Codoso: grupo chinês por trás de novos ataques

Um grupo de espionagem cibernética ligado a China tem focado organizações em diversos setores, de acordo com relatório da Palo Alto Networks Unidade 42.


Este ator, conhecido como Codoso e C0d0so0, tem atuado desde pelo menos 2010, no passado focando suas atividades nos setores de Defesa, Finanças, Energia e Governo, juntamente com grupos de reflexão globais e dissidentes políticos.


Um relatório sobre as atividades da Codoso foi publicado em fevereiro de 2015 pela iSight Partners, poucos meses depois de o grupo ter invadido a Forbes.com e outros sites legítimos, em ataques destinados a espionar serviços financeiros e empresas de defesa dos Estados Unidos e dissidentes chineses. Os ataques envolveram uma falha 0-Day do Adobe Flash Player (resolvida em dezembro de 2014) e uma família de malware conhecido como Derusbi.


Uma nova onda de ataques atribuídos pela Palo Alto Networks pelo grupo Codoso foi destinada a organizações dos setores de Telecomunicações, Educação, Alta-Tecnologia, Serviços Jurídicos e de setores industriais.
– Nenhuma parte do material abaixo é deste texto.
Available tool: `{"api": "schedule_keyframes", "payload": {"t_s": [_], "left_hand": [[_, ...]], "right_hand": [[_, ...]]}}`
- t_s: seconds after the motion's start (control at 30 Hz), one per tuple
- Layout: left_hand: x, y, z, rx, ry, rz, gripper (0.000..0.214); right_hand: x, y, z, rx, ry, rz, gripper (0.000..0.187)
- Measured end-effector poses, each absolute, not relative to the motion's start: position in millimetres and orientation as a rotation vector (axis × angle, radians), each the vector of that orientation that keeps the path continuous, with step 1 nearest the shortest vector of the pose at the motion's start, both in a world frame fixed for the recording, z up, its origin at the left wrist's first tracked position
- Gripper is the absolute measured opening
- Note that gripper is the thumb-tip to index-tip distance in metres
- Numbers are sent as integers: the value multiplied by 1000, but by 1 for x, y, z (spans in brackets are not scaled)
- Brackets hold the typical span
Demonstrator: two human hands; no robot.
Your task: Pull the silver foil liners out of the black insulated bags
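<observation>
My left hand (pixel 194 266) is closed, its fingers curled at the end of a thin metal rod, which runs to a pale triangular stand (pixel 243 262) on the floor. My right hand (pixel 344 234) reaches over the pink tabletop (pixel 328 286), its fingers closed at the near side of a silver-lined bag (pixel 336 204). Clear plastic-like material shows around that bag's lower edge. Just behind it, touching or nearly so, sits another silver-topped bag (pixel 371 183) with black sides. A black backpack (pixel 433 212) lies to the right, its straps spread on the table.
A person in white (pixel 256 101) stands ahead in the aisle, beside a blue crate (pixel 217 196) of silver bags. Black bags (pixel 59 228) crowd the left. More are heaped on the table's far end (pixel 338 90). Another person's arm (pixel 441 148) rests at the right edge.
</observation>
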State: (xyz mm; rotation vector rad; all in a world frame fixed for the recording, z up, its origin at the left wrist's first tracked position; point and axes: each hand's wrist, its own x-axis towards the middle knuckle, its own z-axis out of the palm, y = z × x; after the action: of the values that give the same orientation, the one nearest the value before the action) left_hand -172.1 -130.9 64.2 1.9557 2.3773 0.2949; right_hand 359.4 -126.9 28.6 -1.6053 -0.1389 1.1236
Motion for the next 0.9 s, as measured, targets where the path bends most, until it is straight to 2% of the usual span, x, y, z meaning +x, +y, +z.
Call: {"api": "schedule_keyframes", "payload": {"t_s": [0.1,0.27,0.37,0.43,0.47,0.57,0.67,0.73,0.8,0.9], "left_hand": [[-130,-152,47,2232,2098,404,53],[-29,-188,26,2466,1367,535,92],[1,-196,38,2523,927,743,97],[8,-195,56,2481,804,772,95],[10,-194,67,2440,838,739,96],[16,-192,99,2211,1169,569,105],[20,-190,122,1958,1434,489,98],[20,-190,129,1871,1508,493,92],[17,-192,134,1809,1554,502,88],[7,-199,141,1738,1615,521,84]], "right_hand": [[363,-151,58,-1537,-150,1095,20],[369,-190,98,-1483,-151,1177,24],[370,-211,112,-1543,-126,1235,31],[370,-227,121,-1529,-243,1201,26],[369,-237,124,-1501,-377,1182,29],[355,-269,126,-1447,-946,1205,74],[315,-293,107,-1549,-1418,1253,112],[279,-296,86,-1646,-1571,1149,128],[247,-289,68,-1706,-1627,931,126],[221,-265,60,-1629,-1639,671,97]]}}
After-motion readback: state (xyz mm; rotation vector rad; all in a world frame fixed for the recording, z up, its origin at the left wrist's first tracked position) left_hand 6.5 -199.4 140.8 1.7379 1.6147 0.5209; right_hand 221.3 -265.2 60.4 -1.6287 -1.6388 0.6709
Os atacantes enviaram e-mails de phishing, que levava os usuários à sites comprometidos, utilizados para plantar malware e abrir vulnerabilidades nos sistemas.


Os pesquisadores descobriram duas variantes de malware que está sendo usado nestes ataques, e, enquanto eles não parecem pertencer a nenhuma família conhecida, a sua estrutura de comunicação de rede é semelhante ao visto em Derusbi, que especialistas dizem que é exclusivo de grupos chineses de espionagem cibernética.
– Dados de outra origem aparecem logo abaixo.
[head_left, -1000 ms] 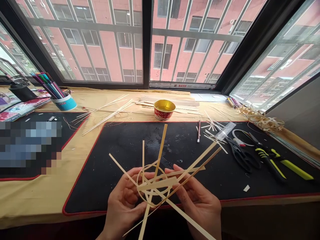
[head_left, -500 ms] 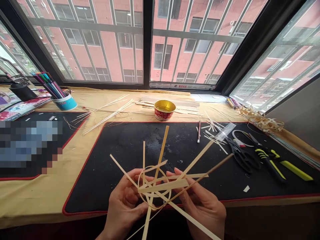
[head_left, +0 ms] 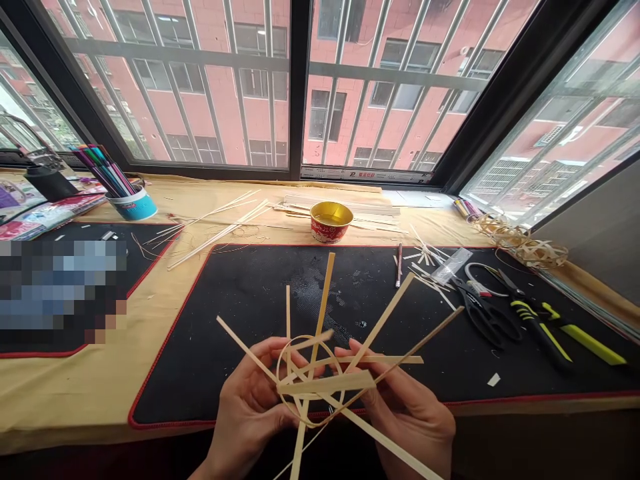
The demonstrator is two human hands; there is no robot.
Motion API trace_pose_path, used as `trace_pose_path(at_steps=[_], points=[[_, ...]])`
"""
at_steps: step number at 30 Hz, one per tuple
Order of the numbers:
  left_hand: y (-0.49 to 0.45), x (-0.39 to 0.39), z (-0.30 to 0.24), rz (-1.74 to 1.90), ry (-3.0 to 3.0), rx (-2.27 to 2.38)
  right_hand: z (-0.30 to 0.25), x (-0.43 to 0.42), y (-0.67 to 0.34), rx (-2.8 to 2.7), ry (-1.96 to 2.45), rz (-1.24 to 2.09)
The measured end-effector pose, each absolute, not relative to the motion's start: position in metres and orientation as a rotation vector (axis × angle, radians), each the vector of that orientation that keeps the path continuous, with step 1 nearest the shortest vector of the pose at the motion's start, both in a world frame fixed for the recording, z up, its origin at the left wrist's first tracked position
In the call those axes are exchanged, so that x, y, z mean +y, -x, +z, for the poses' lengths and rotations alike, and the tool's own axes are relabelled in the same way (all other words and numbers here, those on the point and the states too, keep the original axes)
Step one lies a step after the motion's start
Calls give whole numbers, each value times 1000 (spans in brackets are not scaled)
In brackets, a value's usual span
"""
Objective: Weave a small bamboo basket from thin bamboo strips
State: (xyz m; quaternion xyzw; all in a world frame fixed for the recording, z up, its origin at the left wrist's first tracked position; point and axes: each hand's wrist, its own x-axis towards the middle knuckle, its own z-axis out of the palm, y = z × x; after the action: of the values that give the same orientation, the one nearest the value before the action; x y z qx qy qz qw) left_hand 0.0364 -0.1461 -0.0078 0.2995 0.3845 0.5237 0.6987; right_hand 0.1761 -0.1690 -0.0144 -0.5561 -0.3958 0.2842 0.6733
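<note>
A star-shaped weave of pale bamboo strips [head_left: 330,384] is held up above the near edge of the black mat [head_left: 240,287]. Its strips cross in the middle and a thin round hoop is threaded through them, the loose ends pointing out all round. My left hand [head_left: 247,400] grips the weave's left side, thumb below and fingers behind. On the other side my right hand [head_left: 417,410] pinches strips between thumb and fingers. Some fingertips of both hands are hidden behind the strips.
A red tin bowl [head_left: 331,225] stands behind the mat, near loose strips [head_left: 225,230]. Rightward lie a pencil [head_left: 399,267], a clear ruler [head_left: 451,267], black scissors [head_left: 487,317], a black-and-green handled tool [head_left: 545,333] and curled strips [head_left: 520,241]. A pen cup [head_left: 133,204] stands left.
The weave has tilted slightly in my hands, its upper right strip end shifting left and down. Both hands keep their hold, and the view has shifted a little.
</note>
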Motion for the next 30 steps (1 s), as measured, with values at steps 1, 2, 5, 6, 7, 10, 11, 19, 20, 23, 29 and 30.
trace_pose_path(at_steps=[1, 2, 5, 6, 7, 10, 11, 19, 20, 23, 29, 30], points=[[-36, -146, -8, 1160, -670, 852, -14, -169, -178, -935, 1247, 642], [-36, -146, -7, 1151, -676, 847, -13, -169, -179, -982, 1241, 648], [-36, -145, -6, 1134, -699, 837, -13, -168, -182, -1097, 1236, 641], [-36, -144, -6, 1133, -700, 832, -13, -168, -182, -1117, 1239, 607], [-36, -144, -6, 1138, -700, 826, -13, -169, -181, -1122, 1243, 555], [-36, -144, -5, 1153, -698, 817, -16, -168, -177, -1116, 1229, 378], [-36, -144, -5, 1154, -698, 820, -17, -168, -176, -1126, 1214, 335], [-36, -146, -7, 1153, -684, 845, -22, -165, -169, -1158, 1170, 185], [-35, -146, -8, 1150, -687, 847, -22, -165, -169, -1143, 1172, 191], [-34, -145, -8, 1147, -687, 844, -24, -164, -170, -1174, 1171, 212], [-32, -143, -10, 1157, -697, 841, -25, -165, -175, -1343, 1146, 153], [-31, -143, -12, 1156, -706, 835, -25, -166, -175, -1347, 1170, 137]])
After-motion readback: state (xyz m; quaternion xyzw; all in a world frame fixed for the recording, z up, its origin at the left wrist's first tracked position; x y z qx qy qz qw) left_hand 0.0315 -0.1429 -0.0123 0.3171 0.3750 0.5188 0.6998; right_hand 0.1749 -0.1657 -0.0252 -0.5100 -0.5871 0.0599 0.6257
Uma das peças de malware usados ​​por Codoso em seus ataques recentes é disfarçado como um gerador de número de série para AVG AntiVirus. Uma vez que este malware infecta um sistema, a ameaça verifica a presença de caixas de areia e ambientes virtuais (Sandbox e ambientes usados como "espaços seguros" para evitar contaminação) e começa a coleta de informações sobre a máquina infectada, incluindo o endereço MAC, IP-Number, nome de usuário, nome da máquina, e dados da CPU. O malware, que utiliza HTTP para comunicações de rede, tenta então baixar plugins adicionais a partir de um servidor remoto (C&C - Command-and-Control).


O segundo pedaço deste malware, mais recente que a primeira variante, é disfarçado como um arquivo DLL de uma aplicação legítima (McAfee). Esta ameaça, que usa um protocolo de rede personalizado através da porta 22, também coleta informações do sistema e providencia downloads de plugins adicionais de downloads a partir do seu servidor.


Portanto, se você usa AVG-Antivirus ou McAfee, é interessante notar se seus funcionários os estão "registrando" por via fraudulenta - o que pode ser a 1a variante deste malware - e, no caso da McAfee, verificar se a porta 22 está trafegando dados sem justificativa plausível (lembrando que esta porta pode ser usada em transmissões de FTP).


Sempre afirmo que a busca por informações privilegiadas é em amplo espectro, independente do porte da empresa ou localização geográfica. Existem mecanismos que "filtram" as informações relevantes daquelas sem nenhum valor imediato, logo, não existe "trabalho braçal" dos atores maliciosos na busca e varredura atrás de informações.


E lembre-se: toda informação possui valor - seja para obtê-la ou construí-la, seja como valor estratégico-industrial e/ou comercial.